• Directions for this task:
Pull each line holding the word "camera" from the data.

*** Data to process ***

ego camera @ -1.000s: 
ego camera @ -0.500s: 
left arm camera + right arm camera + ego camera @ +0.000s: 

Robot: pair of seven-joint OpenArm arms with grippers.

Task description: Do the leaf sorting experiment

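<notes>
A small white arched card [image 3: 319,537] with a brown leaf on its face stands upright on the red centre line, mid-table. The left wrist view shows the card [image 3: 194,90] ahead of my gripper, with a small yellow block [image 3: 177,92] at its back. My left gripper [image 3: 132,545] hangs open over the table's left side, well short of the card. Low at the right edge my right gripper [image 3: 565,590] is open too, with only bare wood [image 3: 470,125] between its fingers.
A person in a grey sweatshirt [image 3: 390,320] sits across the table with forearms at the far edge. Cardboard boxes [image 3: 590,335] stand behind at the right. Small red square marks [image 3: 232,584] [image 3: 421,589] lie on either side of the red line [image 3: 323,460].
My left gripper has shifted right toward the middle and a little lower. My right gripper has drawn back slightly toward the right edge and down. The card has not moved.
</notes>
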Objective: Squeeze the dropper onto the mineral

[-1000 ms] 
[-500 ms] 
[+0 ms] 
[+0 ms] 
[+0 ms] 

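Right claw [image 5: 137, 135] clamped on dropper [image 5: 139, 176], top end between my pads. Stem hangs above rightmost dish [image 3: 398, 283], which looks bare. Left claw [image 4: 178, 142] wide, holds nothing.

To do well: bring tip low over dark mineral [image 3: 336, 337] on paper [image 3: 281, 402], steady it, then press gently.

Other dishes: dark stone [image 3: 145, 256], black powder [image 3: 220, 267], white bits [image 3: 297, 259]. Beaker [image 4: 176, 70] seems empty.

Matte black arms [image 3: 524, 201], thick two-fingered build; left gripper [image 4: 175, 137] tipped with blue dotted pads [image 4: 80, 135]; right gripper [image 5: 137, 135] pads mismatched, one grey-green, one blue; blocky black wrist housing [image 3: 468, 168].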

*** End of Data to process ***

• Solution to the exercise:
ego camera @ -1.000s: 
ego camera @ -0.500s: 
left arm camera + right arm camera + ego camera @ +0.000s: 

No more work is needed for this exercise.